伯克霍尔德氏菌GD17对黄瓜幼苗耐干旱的调节

doi:10.13560/j.cnki.biotech.bull.1985.2022-0753

摘要/Abstract

摘要：

干旱是影响农业生产的主要因子之一。根际促生菌可有效减轻干旱对植物的伤害，但其中的作用机理仍需探究。以接种Burkholderia sp. GD17菌和未接种的黄瓜幼苗为材料，经干旱处理（撤水7 d）后，分析其生理生化和相关基因表达，以此探究GD17菌促生拮抗的作用机理。结果表明，接菌5 d的植株根中GD17菌数量达到6.2×10⁶ CFU/g鲜重，直至第15天撤水处理时仍维持这一数量级。正常浇水的加菌植株地上部鲜重与干重分别较未加菌对照高39%和36%；在干旱胁迫下，分别高38%和32%，叶片相对含水量高8.5%。

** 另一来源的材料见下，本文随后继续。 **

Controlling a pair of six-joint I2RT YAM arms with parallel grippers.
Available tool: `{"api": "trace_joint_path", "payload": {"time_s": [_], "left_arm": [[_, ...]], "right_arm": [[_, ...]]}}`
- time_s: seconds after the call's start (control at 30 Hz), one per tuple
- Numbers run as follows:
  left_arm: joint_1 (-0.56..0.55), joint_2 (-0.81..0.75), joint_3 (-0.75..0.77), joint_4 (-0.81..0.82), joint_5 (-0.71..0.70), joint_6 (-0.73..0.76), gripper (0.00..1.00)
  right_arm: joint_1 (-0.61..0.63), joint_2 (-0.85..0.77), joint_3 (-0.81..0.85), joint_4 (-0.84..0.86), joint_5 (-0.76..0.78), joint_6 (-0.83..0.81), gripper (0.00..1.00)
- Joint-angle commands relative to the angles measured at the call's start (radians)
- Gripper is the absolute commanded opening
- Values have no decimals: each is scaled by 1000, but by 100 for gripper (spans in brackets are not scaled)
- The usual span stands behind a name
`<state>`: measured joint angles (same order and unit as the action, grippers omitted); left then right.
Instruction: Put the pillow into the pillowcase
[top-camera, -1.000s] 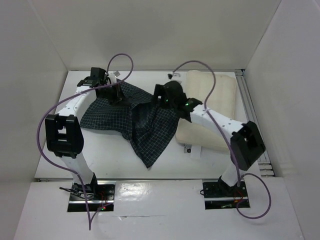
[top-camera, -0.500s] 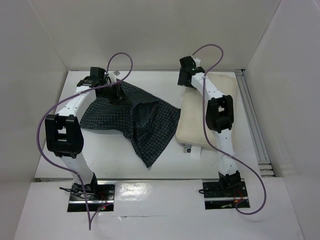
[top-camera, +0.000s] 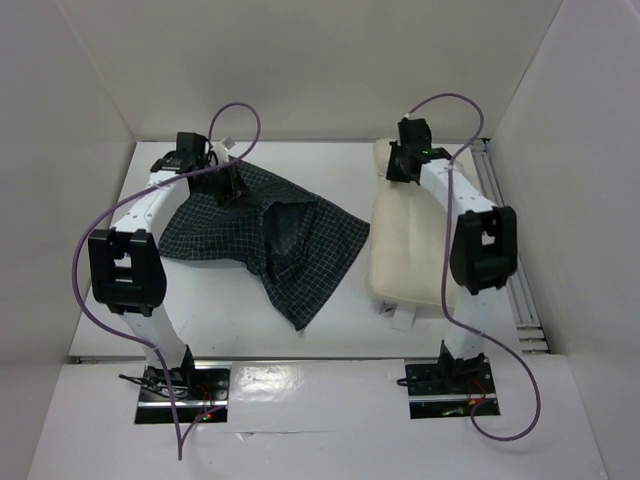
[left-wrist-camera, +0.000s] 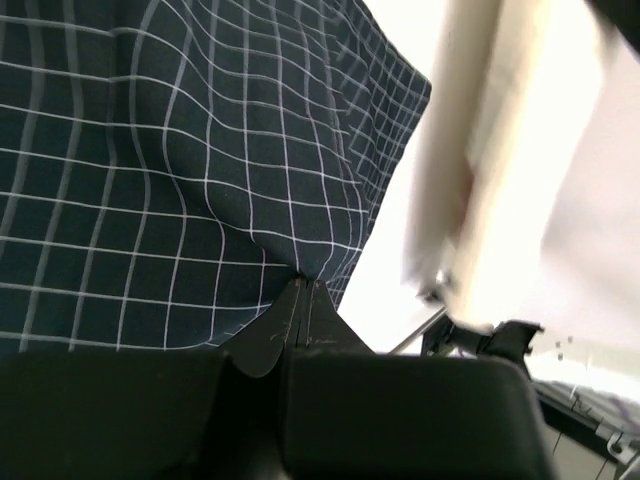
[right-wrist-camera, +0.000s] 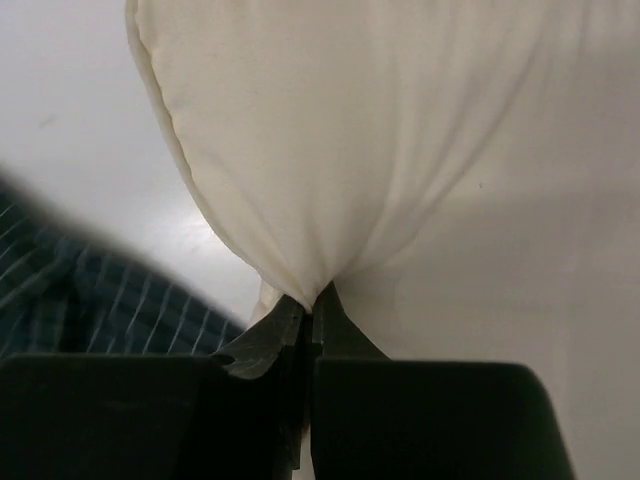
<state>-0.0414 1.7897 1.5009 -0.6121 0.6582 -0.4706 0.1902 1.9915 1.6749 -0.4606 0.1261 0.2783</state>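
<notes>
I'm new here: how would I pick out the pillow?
On the white table, look to the right side. The pillow lies there, its far end pinched by the right gripper. It is plump, plain cream; the pillowcase left of it is thin, dark and checked.

Your clearest lane: bare desk (top-camera: 330, 170) at far centre, between left arm (top-camera: 125, 270) and right arm (top-camera: 480, 250). Second opening: near-centre wedge between pillowcase (top-camera: 250, 235) and pillow (top-camera: 400, 250). It narrows almost shut farther back, where pillowcase corner comes just beside pillow edge. Near-left desk corner bare too. Blocking you: left arm over left strip, right arm over pillow's right side, metal rail (top-camera: 530, 320) along right desk edge, enclosure walls (top-camera: 300, 70) on three sides, purple cables (top-camera: 240, 104) looping above both arms.
</notes>
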Motion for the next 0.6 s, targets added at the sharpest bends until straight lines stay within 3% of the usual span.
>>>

干旱胁迫下，加菌叶片丙二醛和电解质渗透率分别较未加菌的低45%和26%。正常浇水的加菌植株叶片超氧化物歧化酶、过氧化物酶和过氧化氢酶活性均显著低于未加菌植株的水平，而在干旱胁迫下，加菌植株的3种抗氧化酶活性明显高于未加菌的。干旱显著提高叶片的脯氨酸含量，其中，加菌植株的幅度更大。正常浇水的加菌植株净光合速率高于未加菌植株，但气孔导度、胞间二氧化碳浓度和蒸腾速率没有明显变化，但在干旱条件下，这些参数在加菌植株中的值显著高于未加菌植株。叶绿素荧光成像进一步显示，接种GD17可有效减轻干旱对光合机构的损伤和光合效率的抑制。抗氧化、脯氨酸合成和转录因子等相关基因的表达受干旱诱导，且多数在加菌植株中的幅度更大。GD17菌可有效促进黄瓜幼苗生长和对干旱的耐受性。其可能机理包括增强抗氧化防卫、减轻光合作用损伤、提高渗透物质合成和细胞保水力、上调转录因子基因表达等。GD17菌在黄瓜农业生产中具有潜在的应用价值。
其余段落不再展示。